▶ _Information provided_:
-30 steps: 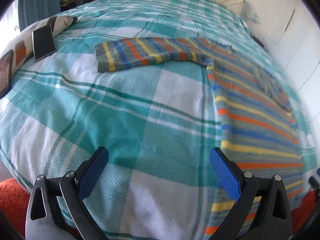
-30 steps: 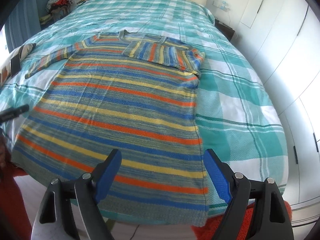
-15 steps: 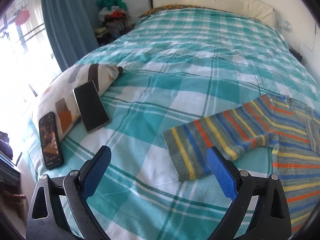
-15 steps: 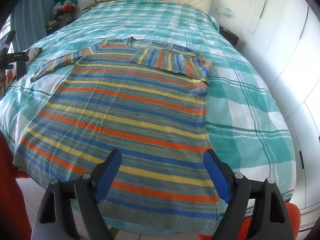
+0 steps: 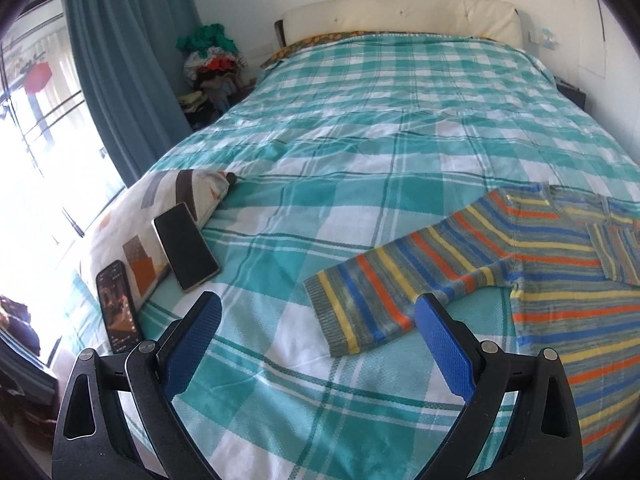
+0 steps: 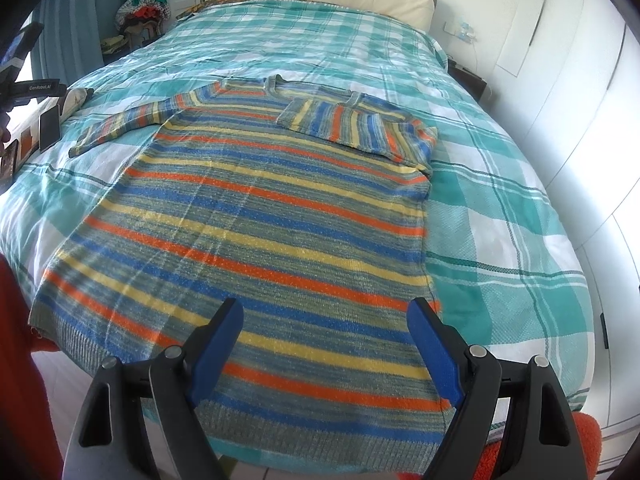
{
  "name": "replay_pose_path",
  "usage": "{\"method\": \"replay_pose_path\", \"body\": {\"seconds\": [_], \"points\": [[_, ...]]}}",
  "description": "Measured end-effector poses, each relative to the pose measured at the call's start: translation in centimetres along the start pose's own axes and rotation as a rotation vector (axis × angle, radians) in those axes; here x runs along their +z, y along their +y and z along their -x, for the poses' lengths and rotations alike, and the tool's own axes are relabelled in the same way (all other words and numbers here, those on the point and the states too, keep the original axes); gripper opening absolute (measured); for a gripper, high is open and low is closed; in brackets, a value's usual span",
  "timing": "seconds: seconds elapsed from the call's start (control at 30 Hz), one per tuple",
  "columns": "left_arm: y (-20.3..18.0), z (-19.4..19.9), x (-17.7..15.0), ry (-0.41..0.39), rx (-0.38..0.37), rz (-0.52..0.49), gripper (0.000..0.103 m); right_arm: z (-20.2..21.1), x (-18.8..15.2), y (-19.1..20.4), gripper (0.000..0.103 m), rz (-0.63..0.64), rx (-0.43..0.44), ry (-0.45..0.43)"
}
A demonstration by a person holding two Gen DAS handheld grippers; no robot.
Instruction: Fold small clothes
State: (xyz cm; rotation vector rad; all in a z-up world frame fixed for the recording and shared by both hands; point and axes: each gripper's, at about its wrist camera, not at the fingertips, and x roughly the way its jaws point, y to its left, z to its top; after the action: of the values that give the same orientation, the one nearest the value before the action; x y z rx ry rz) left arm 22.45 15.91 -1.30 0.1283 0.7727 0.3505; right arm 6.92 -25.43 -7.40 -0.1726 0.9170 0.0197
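A striped sweater [image 6: 256,216] lies flat, front up, on the bed [image 6: 500,216] with its teal-and-white checked cover. Its right sleeve is folded across the chest; its left sleeve [image 5: 400,292] stretches out straight to the side.

In the left wrist view, the left gripper [image 5: 318,312] hovers above the cover, jaws wide apart and holding nothing; the sleeve's cuff lies at about 1 o'clock from it, just beside the right-hand blue pad (touching or not, I cannot tell). The gripper tilts down toward the bed.

In the right wrist view, the right gripper [image 6: 324,320] hangs over the sweater's hem, jaws spread wide and empty, the sweater body running off toward 12 o'clock. It points steeply downward.

Two phones [image 5: 186,246] rest on a patterned pillow [image 5: 132,216] at 10 o'clock from the left gripper.
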Motion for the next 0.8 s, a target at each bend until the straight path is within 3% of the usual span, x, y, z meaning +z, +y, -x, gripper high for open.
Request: {"method": "replay_pose_path", "body": {"seconds": [0.37,0.43,0.53,0.63,0.8], "points": [[-0.3,0.5,0.2,-0.002,-0.024,-0.008,0.100,0.4,-0.4,-0.4,0.083,-0.009,0.002,-0.006],[1.2,-1.2,0.3,0.044,-0.100,0.057,0.100,0.5,-0.5,-0.5,0.083,-0.013,0.001,-0.007],[5.7,-6.0,0.3,0.148,-0.248,0.277,0.099,0.4,-0.6,-0.8,0.083,-0.017,-0.002,-0.004],[8.9,-11.0,0.0,0.258,-0.343,0.440,0.098,-0.1,-0.8,-0.9,0.083,-0.018,-0.003,0.009],[7.7,-16.8,-0.6,0.381,-0.421,0.478,0.087,-1.1,-0.8,-0.7,0.083,-0.014,-0.004,0.036]]}}
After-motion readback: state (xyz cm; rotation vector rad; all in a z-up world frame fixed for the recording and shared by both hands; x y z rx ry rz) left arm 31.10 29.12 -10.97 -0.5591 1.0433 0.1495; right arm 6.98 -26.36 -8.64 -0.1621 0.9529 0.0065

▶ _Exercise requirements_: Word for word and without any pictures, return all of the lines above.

▶ _Completed exercise_:
-30 steps: 
-30 steps: 
-15 steps: 
-15 steps: 
+0 steps: 
+0 steps: 
{
  "name": "replay_pose_path",
  "usage": "{\"method\": \"replay_pose_path\", \"body\": {\"seconds\": [_], \"points\": [[_, ...]]}}",
  "description": "Measured end-effector poses, each relative to the pose measured at the call's start: translation in centimetres along the start pose's own axes and rotation as a rotation vector (axis × angle, radians) in those axes; here x runs along their +z, y along their +y and z along their -x, for the poses' lengths and rotations alike, and the tool's own axes are relabelled in the same way (all other words and numbers here, those on the point and the states too, keep the original axes); gripper opening absolute (measured); for a gripper, high is open and low is closed; in brackets, a value's usual span",
  "timing": "seconds: seconds elapsed from the call's start (control at 30 Hz), one per tuple",
  "columns": "left_arm: y (-20.3..18.0), z (-19.4..19.9), x (-17.7..15.0), ry (-0.41..0.39), rx (-0.38..0.37), rz (-0.52..0.49), gripper (0.000..0.103 m); right_arm: z (-20.2..21.1), x (-18.8..15.2), y (-19.1..20.4), gripper (0.000..0.103 m), rz (-0.63..0.64), rx (-0.43..0.44), ry (-0.45..0.43)"
}
A demonstration by a person holding two Gen DAS handheld grippers; no robot.
Instruction: Fold small clothes
State: (xyz cm; rotation vector rad; all in a z-up world frame fixed for the recording and shared by both hands; point and axes: each gripper's, at about its wrist camera, not at the fingertips, and x roughly the way its jaws point, y to its left, z to its top; after the action: of the values that give the same orientation, the one nearest the value before the action; x y z rx ry rz) left arm 22.45 15.91 -1.30 0.1283 0.7727 0.3505; right arm 6.92 -25.43 -7.40 -0.1726 0.9170 0.0197
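A striped sweater [image 6: 256,216] lies flat, front up, on the bed [image 6: 500,216] with its teal-and-white checked cover. Its right sleeve is folded across the chest; its left sleeve [image 5: 400,292] stretches out straight to the side.

In the left wrist view, the left gripper [image 5: 318,312] hovers above the cover, jaws wide apart and holding nothing; the sleeve's cuff lies at about 1 o'clock from it, just beside the right-hand blue pad (touching or not, I cannot tell). The gripper tilts down toward the bed.

In the right wrist view, the right gripper [image 6: 324,320] hangs over the sweater's hem, jaws spread wide and empty, the sweater body running off toward 12 o'clock. It points steeply downward.

Two phones [image 5: 186,246] rest on a patterned pillow [image 5: 132,216] at 10 o'clock from the left gripper.
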Motion for the next 0.8 s, a target at each bend until the straight path is within 3% of the usual span, x, y, z meaning +z, +y, -x, gripper high for open.
Request: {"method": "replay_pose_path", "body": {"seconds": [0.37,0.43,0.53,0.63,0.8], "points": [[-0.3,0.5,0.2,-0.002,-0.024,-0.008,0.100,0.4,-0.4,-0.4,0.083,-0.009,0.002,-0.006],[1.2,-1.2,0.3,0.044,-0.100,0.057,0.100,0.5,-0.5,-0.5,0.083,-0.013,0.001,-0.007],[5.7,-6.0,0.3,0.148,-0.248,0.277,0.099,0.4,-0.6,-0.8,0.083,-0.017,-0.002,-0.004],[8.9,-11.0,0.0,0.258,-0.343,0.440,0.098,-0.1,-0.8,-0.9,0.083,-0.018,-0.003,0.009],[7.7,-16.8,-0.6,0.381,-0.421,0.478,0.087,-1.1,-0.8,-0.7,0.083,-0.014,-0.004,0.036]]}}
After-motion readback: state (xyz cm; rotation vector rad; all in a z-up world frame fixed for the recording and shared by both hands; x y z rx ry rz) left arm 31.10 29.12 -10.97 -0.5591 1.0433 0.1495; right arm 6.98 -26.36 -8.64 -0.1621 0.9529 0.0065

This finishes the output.